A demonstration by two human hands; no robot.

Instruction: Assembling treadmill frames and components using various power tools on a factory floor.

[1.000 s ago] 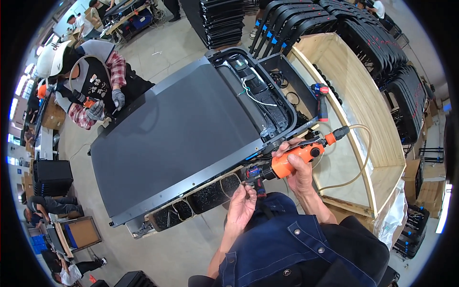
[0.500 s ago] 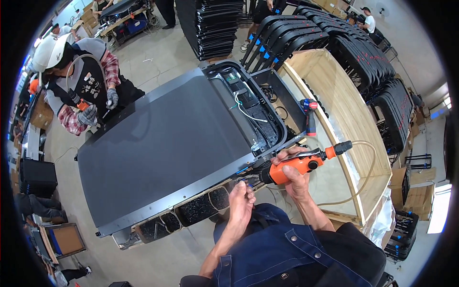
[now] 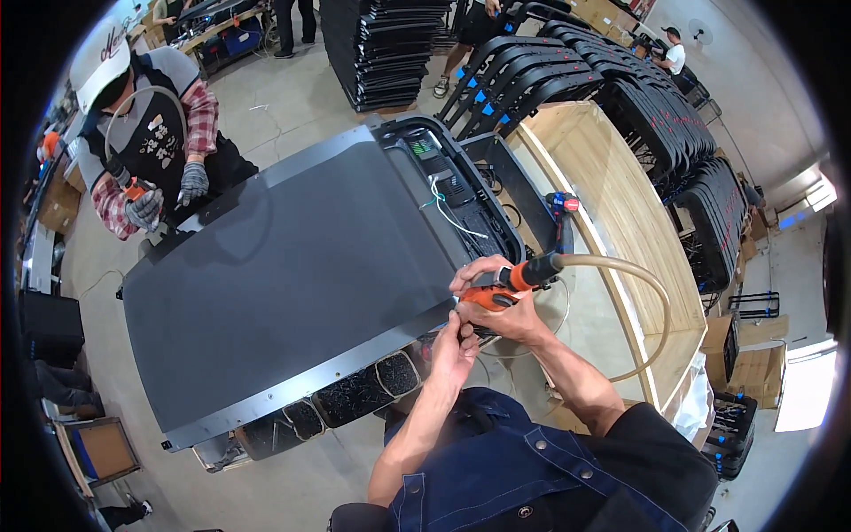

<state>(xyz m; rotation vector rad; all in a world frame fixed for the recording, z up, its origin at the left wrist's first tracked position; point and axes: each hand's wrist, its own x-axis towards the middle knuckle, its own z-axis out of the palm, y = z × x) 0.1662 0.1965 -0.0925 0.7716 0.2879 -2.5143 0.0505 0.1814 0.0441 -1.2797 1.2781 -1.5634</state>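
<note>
My right hand (image 3: 507, 312) is wrapped round an orange and black air screwdriver (image 3: 493, 296), its hose end tilted up and to the right. The tool's tip is hidden behind my hands. Just below it, my left hand (image 3: 454, 350) is closed in a pinch, its fingertips beside the tool's nose. What they hold, if anything, is too small to make out. Both hands are at the near right corner of a treadmill deck (image 3: 292, 275) with a black belt and a grey side rail (image 3: 301, 383). Beyond them lies its open motor bay (image 3: 441, 182), with loose white and green wires.
Dark bins of screws (image 3: 355, 401) sit below the near rail. On the right are a wooden crate (image 3: 634, 239), a black tray (image 3: 510, 168) and a blue-red cordless driver (image 3: 564, 211). A tan air hose (image 3: 667, 310) loops there. A gloved co-worker (image 3: 155, 133) holds another driver across the deck.
My right hand has brought the air screwdriver left and tilted its hose end upward, over the deck's corner. My left hand stays close to its nose. The co-worker's hands have shifted slightly.
</note>
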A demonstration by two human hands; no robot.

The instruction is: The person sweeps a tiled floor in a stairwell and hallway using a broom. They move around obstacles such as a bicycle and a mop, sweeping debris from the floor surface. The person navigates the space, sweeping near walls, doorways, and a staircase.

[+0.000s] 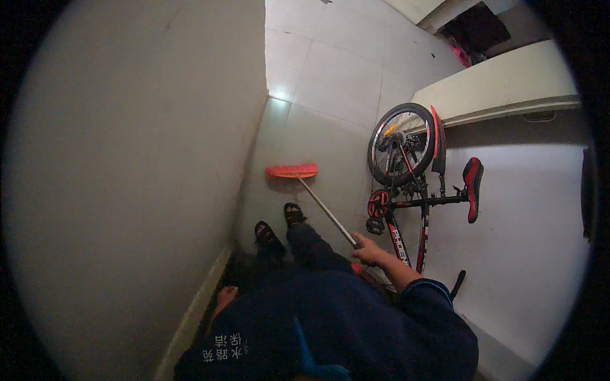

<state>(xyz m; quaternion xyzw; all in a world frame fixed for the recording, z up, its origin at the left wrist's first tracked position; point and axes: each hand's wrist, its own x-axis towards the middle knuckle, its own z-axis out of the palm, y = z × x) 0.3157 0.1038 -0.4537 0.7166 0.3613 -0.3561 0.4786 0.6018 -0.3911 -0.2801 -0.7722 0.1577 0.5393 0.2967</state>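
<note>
My right hand (368,249) is closed around the upper part of a metal mop handle (327,213). The handle slopes down and away to the left, to a wide orange-red mop head (291,171). That head rests on the tiled floor, a little beyond my feet in dark sandals (293,214). Low on the left, beside my body and close to the wall, my left hand (227,294) shows only in part. It is away from the mop, and its fingers are too small and dim to make out.
A tall plain wall (146,146) runs along my left, ending at a corner ahead. On the right a black and red bicycle (406,190) stands against a white wall (508,254). Pale floor tiles (337,70) stretch ahead, toward a dark object (476,28) at the far right.
</note>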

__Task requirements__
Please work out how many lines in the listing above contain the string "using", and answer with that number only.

__Written reply__
2